Die Klage über die vermeintliche Wirtschaftsferne der Schulen ist jedoch ein bildungspolitisches Märchen. Sämtliche Bundesländer haben in den vergangenen zehn Jahren systematisch die ökonomische Bildung ausgebaut, sei es durch höhere Stundenkontingente, eine verbesserte Berufsorientierung, vielfältige Praktika oder neue Lehrpläne. Nicht zuletzt durch die Gründung von Schülerfirmen haben heute auch unternehmerische Perspektiven in der Schule ein größeres Gewicht. Nahezu flächendeckend gibt es Fächerverbünde wie Wirtschaft/Politik oder Wirtschaft-Arbeit-Technik.

Wirtschaft ohne Politik kann es nicht geben

Ein eigenständiges Schulfach Wirtschaft würde bedeuten, diese Fächerverbünde auseinanderzureißen und gesellschaftliche Zusammenhänge auf einzelne Fächer zu verteilen. Das wäre ein echter Irrweg. Ökonomische Bildung lässt sich nicht auf eine reine Volkswirtschafts- oder Betriebswirtschaftslehre reduzieren. Märkte lassen sich nur dann wirklich erfassen, wenn neben ökonomischen auch politische, soziale, ökologische und ethische Fragen in den Blick genommen werden. Welchen Ordnungsrahmen brauchen Märkte? Welche Gestaltungsspielräume hat der Sozialstaat, die politisch ausgehandelt werden? Wie hängt die private Alterssicherung mit Finanzspekulationen zusammen? Sind Wohlstand und Vermögen in unserer Gesellschaft gerecht verteilt? Wie steht es mit der Ausweitung von prekärer Beschäftigung in Deutschland?

Wirtschaft ohne Politik kann es nicht geben. Oder sollen künftig die Schülerinnen und Schüler im Wirtschaftsunterricht die Vorzüge eines vermeintlich effizienten Marktes kennenlernen, in Gemeinschaftskunde anschließend die Fehlentwicklung betrachten und sich in der großen Pause ein Gesamtbild stricken?

Ein umfassendes Bild von der Arbeitswelt vermitteln

Bezeichnend ist, dass in den meisten Vorschlägen für ein Fach Wirtschaft die Rechte und Pflichten von Arbeitnehmerinnen und Arbeitnehmern allenfalls ein Schattendasein fristen. Dabei wird die große Mehrzahl der Schülerinnen und Schüler auch in Zukunft als abhängig Beschäftigte auf dem Arbeitsmarkt sein. Es ist deshalb wichtig, dass sie ein umfassendes Bild von der Arbeitswelt bekommen. Nur so können sie ihre eigenen Vorstellungen von einem guten Leben und guter Arbeit entwickeln sowie ihre Anforderungen an die Arbeitswelt formulieren.

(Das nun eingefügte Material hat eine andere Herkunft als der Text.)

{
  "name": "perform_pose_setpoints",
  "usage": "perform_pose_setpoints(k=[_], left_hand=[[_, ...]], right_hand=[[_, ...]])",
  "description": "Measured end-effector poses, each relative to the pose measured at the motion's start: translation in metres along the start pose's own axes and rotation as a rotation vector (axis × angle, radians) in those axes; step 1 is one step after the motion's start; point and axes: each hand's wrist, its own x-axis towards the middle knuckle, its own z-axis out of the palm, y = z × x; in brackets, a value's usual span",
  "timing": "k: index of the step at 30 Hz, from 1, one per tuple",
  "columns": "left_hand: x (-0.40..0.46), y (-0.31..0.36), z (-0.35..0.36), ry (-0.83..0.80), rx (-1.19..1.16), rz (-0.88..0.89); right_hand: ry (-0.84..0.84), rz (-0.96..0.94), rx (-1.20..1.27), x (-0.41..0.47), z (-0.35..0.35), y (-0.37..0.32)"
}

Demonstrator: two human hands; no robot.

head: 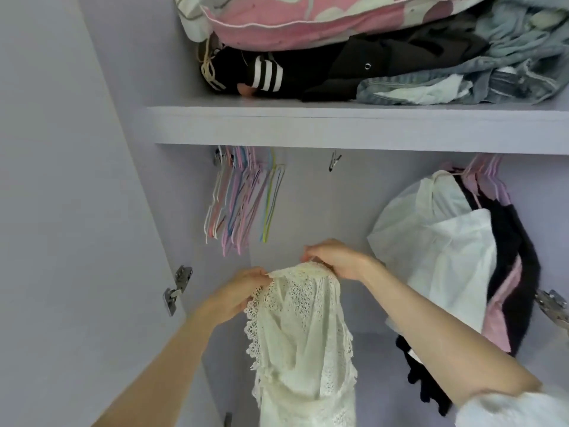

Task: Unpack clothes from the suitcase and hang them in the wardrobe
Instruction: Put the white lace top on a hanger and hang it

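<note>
A cream lace garment [303,340] hangs down in front of me, inside the open wardrobe. My left hand [243,288] pinches its top edge at the left. My right hand [335,257] grips the top at the right, fingers curled over the fabric. Whether a hanger is inside the garment is hidden. A bunch of empty pastel hangers [243,198] hangs from the rail at upper left, above and left of my hands.
White, black and pink clothes [446,248] hang on the right side of the rail. The lilac shelf [338,124] above carries a pink-and-white pillow [308,16], dark clothes and denim. A metal clip [334,160] hangs mid-rail. The open door [61,211] stands at left.
</note>
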Motion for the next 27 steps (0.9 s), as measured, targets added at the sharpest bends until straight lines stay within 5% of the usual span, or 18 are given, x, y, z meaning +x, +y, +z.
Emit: perform_pose_setpoints(k=[17,27], left_hand=[[0.068,0.029,-0.092,0.080,-0.055,-0.013],[0.082,0.029,-0.088,0.119,-0.111,-0.078]], right_hand=[[0.340,-0.024,0.053,0.161,0.073,-0.061],[0.461,-0.170,0.421,0.146,0.039,-0.066]])
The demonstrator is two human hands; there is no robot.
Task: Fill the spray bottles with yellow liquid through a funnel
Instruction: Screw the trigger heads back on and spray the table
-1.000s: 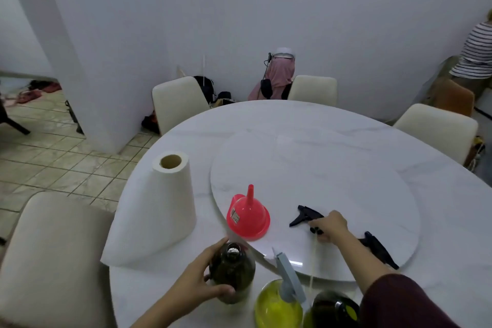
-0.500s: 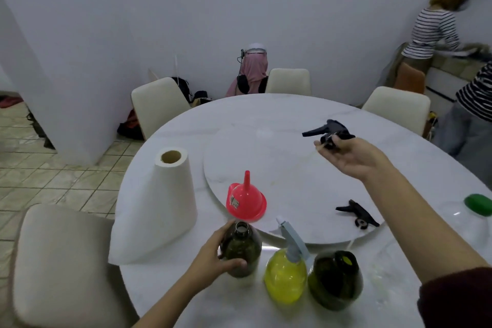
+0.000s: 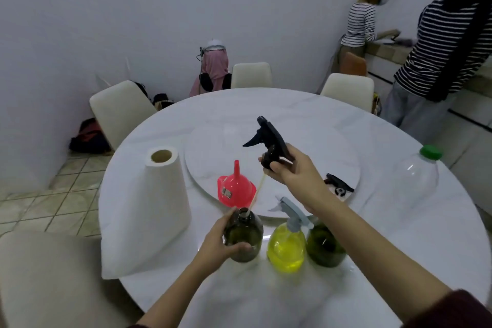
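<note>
At lower centre, a dark bottle [image 3: 243, 237] is gripped by the left hand [image 3: 221, 243]; a black sprayer head [image 3: 269, 140], clamped in the right hand [image 3: 295, 172], is fed in. Filling appears done; a second dark bottle [image 3: 323, 246] remains uncapped, the pink funnel [image 3: 235, 189] idle on the desk [image 3: 292, 112].

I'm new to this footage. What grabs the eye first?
The bright yellow spray bottle glows at the near table edge between two dark bottles. Above it, the right hand lifts a black sprayer head, its tube reaching the dark bottle gripped by the left hand.
</note>
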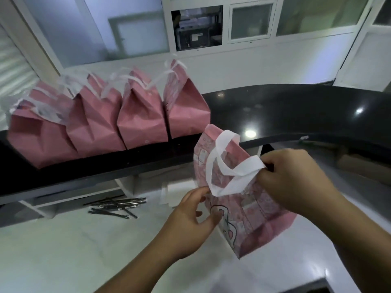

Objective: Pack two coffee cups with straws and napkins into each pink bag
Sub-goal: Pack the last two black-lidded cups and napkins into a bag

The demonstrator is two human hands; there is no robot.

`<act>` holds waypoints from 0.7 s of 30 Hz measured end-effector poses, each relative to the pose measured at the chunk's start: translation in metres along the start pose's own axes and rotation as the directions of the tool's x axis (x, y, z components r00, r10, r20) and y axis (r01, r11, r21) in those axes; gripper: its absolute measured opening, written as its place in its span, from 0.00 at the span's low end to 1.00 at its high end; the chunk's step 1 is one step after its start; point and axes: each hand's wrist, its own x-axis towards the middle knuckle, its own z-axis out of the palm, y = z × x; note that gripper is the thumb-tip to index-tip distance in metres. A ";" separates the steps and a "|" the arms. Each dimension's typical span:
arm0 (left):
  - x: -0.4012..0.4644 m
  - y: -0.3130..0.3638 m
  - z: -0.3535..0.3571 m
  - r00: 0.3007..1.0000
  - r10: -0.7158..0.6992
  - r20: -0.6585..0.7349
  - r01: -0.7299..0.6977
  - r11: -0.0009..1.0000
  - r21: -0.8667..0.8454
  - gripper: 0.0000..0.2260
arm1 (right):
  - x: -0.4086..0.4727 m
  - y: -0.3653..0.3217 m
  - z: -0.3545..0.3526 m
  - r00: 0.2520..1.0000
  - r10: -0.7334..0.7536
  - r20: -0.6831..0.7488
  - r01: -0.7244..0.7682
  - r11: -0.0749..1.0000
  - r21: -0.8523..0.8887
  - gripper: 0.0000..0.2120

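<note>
I hold a pink paper bag (249,210) with white handles, tilted above the white counter. My right hand (296,176) pinches one white handle (239,170) at the bag's top. My left hand (196,214) grips the bag's front edge near a printed drawing. Several other pink bags (139,117) with white handles stand in a row on the black raised ledge, at the back left. A pile of dark wrapped straws (118,206) lies on the white counter, left of my left hand. I see no coffee cups.
The black glossy ledge (296,115) curves across the middle, above the white counter (84,250). White napkins or paper (169,195) lie under the ledge behind my left hand. White cabinets and windows fill the background.
</note>
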 end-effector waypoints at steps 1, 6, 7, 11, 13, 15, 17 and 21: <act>0.007 0.011 0.006 1.000 -0.005 -0.003 0.005 1.000 -0.023 0.24 | 0.007 0.007 -0.006 1.000 -0.015 -0.023 0.015 1.000 -0.001 0.12; 0.048 0.055 0.019 0.999 0.038 -0.010 -0.039 0.997 -0.061 0.25 | 0.038 0.029 -0.030 0.991 -0.058 -0.124 0.060 0.998 0.010 0.15; 0.057 0.061 0.020 0.998 0.056 -0.008 -0.056 0.997 -0.047 0.25 | 0.045 0.032 -0.034 0.986 -0.063 -0.151 0.066 0.998 0.017 0.17; 0.092 0.077 0.023 0.991 0.132 -0.020 -0.132 0.991 -0.002 0.33 | 0.077 0.038 -0.048 0.975 -0.067 -0.210 0.072 0.997 0.013 0.19; 0.111 0.082 0.023 0.991 0.132 -0.030 -0.132 0.991 0.008 0.37 | 0.097 0.041 -0.053 0.971 -0.052 -0.233 0.061 0.998 0.029 0.20; 0.129 0.087 0.021 0.993 0.110 -0.034 -0.110 0.994 0.015 0.40 | 0.122 0.044 -0.057 0.964 -0.035 -0.263 0.047 0.998 0.039 0.21; 0.147 0.094 0.017 0.995 0.095 -0.032 -0.095 0.995 0.010 0.32 | 0.152 0.045 -0.059 0.959 -0.027 -0.283 0.042 0.998 0.049 0.20; 0.195 0.091 0.014 0.994 0.066 -0.083 -0.065 0.998 0.016 0.25 | 0.221 0.048 -0.054 0.963 0.008 -0.269 0.014 0.997 0.078 0.18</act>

Wenn die Bundesländer zudem in Zukunft für jedes gesellschaftlich wichtige Thema ein gesondertes Fach einrichten, droht eine Zersplitterung des Stundenplans. Schon heute fordern verschiedene Lobbyisten für ihre ureigenen Interessen eigenständige Fächer: Medienkunde, Ernährung, Verbraucherbildung und Glück sollen auf dem Stundenplan stehen. Und neu kommt hinzu: Es soll ein eigenes Fach Programmiersprache geben. Aber welche Lehrkräfte sollen und können dieses Fach unterrichten?

Pegida zeigt, wie wichtig politische Bildung ist

Ein eigenes Schulfach kann ohnehin nur eingeführt werden, wenn an anderer Stelle gestrichen oder gekürzt wird: Können wir es uns wirklich erlauben, in Mathematik, Naturwissenschaften oder Deutsch und Englisch die Stundenzahlen zu kürzen? Welchen Stellenwert hat in Zukunft die kulturelle Bildung an unseren Schulen? Ist ökonomische Bildung wirklich wichtiger als politische Bildung? Und zeigen uns die Debatten über die Dresdner Pegida-Bewegung und die vermeintliche „Lügenpresse“ nicht, wie wichtig gerade politische Bildung an unseren Schulen ist? Wer ein eigenes Fach Wirtschaft fordert, muss auch sagen, welche Fächer oder Inhalte dann weichen sollen. Diese Frage beantworten die Arbeitgeberverbände leider nicht.

Wie man es auch dreht und wendet: Wir brauchen keine Zerstückelung der Bildung in immer kleinere Häppchen und Kleinstfächer. Notwendig ist das Lernen in Zusammenhängen – auch deshalb weist die Diskussion um ein eigenes Schulfach Wirtschaft in die falsche Richtung.